Opposite the Hudson River rise tall wooden walls plastered in posters and advertising bills. Behind the walls loom half a dozen cranes, some hauling loads up, some letting loads down, others rotating slowly in place. The smoke and growl of hidden bulldozers wafts into the street. "They never stop building," continues the bodyguard philosophically. "It's never enough, hah?"

"New York is a monster," agrees Bahram, ashing his cigarette gingerly with a double-tap on the edge of the tray. "And we're about to proceed into the very belly of the beast, you and I."

The bodyguard shifts. "Are you worried?"

Bahram pauses. "I am," he admits. "I'm afraid of letting my father down."

"You expect trouble?"

"I don't. I have only to ask a single question, and memorize a one-word reply."

"That doesn't sound too tough."

Bahram nods vaguely, eyes still out the window. "Let us hope you are right."

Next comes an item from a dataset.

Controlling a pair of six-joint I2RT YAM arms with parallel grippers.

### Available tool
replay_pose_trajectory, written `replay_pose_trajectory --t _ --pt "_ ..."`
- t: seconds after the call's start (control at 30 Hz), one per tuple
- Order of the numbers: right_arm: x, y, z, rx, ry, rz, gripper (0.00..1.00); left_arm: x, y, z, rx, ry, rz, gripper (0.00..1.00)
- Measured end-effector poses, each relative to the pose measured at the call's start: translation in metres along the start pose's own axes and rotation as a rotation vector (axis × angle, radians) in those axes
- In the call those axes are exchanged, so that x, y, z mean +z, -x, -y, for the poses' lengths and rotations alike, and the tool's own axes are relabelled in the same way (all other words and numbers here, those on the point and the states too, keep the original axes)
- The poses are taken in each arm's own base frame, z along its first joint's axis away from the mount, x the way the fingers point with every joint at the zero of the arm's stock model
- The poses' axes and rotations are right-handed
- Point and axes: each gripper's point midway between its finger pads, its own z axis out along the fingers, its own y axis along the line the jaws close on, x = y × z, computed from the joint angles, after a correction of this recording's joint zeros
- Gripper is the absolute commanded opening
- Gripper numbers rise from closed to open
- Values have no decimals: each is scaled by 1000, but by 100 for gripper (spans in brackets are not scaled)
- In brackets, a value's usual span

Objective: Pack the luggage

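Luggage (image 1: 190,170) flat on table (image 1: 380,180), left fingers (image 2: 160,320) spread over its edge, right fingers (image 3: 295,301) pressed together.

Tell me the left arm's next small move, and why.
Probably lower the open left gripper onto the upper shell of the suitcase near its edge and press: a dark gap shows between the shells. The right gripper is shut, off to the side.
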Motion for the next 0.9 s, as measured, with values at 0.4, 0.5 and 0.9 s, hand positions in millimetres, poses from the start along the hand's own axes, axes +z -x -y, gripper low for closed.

The limousine slows outside of an ancient-looking ConEd utility building of vine-choked brick. A taxicab honks and darts around. The chauffeur waits for a break in traffic to open his door. Bahram detaches the IV and rolls down his sleeve, massaging his forearm. The bodyguard leans closer to the glass, squinting at a group of figures arranging themselves on the sidewalk beside the car. The men are bearded. Their faces are tight and hard and unforgiving. They each wear a black fedora and a long black coat.

"Who are these guys?" prompts the bodyguard.

Bahram stabs out his cigarette. "The Calumniatorian Guard."

"The what?"

"Hasidic assasins, my friend. Defenders of the rabbi." He smirks humourlessly. "Jewish ninjas."

The bodyguard narrows his eyes, noting how the men's right hands hover at their waists as they arrange themselves into two lines of three, a corridor of black coats and hats between the limousine and the ConEd building. "They're armed, Prince."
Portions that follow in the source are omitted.